Exercise instructions:
Please output each line of the data exactly as it appears.

Supplied information:

+ + + + +

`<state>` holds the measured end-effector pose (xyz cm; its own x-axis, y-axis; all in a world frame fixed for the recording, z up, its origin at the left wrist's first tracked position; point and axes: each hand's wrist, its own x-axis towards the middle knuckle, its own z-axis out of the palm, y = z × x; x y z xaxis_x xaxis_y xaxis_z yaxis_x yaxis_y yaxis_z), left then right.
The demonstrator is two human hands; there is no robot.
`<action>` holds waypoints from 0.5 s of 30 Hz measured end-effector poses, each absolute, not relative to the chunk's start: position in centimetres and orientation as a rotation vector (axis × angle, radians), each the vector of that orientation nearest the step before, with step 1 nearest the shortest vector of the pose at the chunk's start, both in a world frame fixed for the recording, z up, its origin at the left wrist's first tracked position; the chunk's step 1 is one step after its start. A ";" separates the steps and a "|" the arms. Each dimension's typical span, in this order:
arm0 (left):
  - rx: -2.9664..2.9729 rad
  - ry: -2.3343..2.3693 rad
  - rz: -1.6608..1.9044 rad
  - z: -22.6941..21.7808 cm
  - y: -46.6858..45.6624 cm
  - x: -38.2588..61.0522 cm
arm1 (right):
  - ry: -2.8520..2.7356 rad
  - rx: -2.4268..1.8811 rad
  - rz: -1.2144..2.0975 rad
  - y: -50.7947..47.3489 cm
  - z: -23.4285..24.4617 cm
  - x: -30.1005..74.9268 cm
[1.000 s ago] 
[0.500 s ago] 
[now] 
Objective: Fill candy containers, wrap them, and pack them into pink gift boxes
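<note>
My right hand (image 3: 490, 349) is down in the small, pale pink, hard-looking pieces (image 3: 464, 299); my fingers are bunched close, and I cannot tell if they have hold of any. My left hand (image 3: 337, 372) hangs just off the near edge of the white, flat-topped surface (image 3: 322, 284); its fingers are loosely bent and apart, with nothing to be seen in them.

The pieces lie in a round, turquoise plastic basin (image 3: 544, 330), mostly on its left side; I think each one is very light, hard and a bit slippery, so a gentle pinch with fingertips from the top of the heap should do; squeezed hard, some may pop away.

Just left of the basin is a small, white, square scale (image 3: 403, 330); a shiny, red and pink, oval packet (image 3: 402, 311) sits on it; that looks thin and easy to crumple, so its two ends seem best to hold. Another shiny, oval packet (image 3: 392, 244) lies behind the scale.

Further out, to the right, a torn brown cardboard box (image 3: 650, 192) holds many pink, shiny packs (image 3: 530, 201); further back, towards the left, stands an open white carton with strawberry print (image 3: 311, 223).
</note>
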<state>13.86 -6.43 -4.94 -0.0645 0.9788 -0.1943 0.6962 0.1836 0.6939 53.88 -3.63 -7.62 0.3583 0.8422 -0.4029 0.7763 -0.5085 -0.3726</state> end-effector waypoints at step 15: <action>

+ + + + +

Answer box:
`<state>` holds the measured end-effector pose (xyz cm; its own x-axis, y-axis; all in a world frame fixed for the recording, z up, its origin at the left wrist's first tracked position; point and axes: each hand's wrist, its own x-axis towards the middle knuckle, its own z-axis out of the palm, y = z × x; x y z xaxis_x xaxis_y xaxis_z yaxis_x yaxis_y yaxis_z), left then right.
The demonstrator is two human hands; there is no robot.
`<action>` holds waypoints from 0.5 s of 30 Hz measured end-effector poses, each absolute, not relative to the chunk's start: position in centimetres and orientation as a rotation vector (axis × angle, radians), each the vector of that orientation nearest the step before, with step 1 nearest the shortest vector of the pose at the chunk's start, both in a world frame fixed for the recording, z up, its origin at the left wrist's first tracked position; the chunk's step 1 is one step after its start. A ";" separates the steps and a "|" the arms. Each dimension's typical span, in this order:
arm0 (left):
  - rx: -2.9664..2.9729 rad
  - ry: -2.3343..2.3693 rad
  - rz: -1.6608..1.9044 rad
  - z: -22.6941..21.7808 cm
  - y: -46.6858..45.6624 cm
  - x: -38.2588..61.0522 cm
arm1 (right):
  - ry: -2.8520..2.7356 rad
  - rx: -2.4268..1.8811 rad
  - rz: -1.2144..2.0975 rad
  - y: -50.7947..47.3489 cm
  - z: -23.4285..24.4617 cm
  - x: -30.1005..74.9268 cm
[1.000 s ago] 
[0.500 s ago] 
[now] 
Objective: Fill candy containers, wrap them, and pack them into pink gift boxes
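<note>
My right hand (image 3: 490, 349) is down in the small, pale pink, hard-looking pieces (image 3: 464, 299); my fingers are bunched close, and I cannot tell if they have hold of any. My left hand (image 3: 337, 372) hangs just off the near edge of the white, flat-topped surface (image 3: 322, 284); its fingers are loosely bent and apart, with nothing to be seen in them.

The pieces lie in a round, turquoise plastic basin (image 3: 544, 330), mostly on its left side; I think each one is very light, hard and a bit slippery, so a gentle pinch with fingertips from the top of the heap should do; squeezed hard, some may pop away.

Just left of the basin is a small, white, square scale (image 3: 403, 330); a shiny, red and pink, oval packet (image 3: 402, 311) sits on it; that looks thin and easy to crumple, so its two ends seem best to hold. Another shiny, oval packet (image 3: 392, 244) lies behind the scale.

Further out, to the right, a torn brown cardboard box (image 3: 650, 192) holds many pink, shiny packs (image 3: 530, 201); further back, towards the left, stands an open white carton with strawberry print (image 3: 311, 223).
</note>
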<state>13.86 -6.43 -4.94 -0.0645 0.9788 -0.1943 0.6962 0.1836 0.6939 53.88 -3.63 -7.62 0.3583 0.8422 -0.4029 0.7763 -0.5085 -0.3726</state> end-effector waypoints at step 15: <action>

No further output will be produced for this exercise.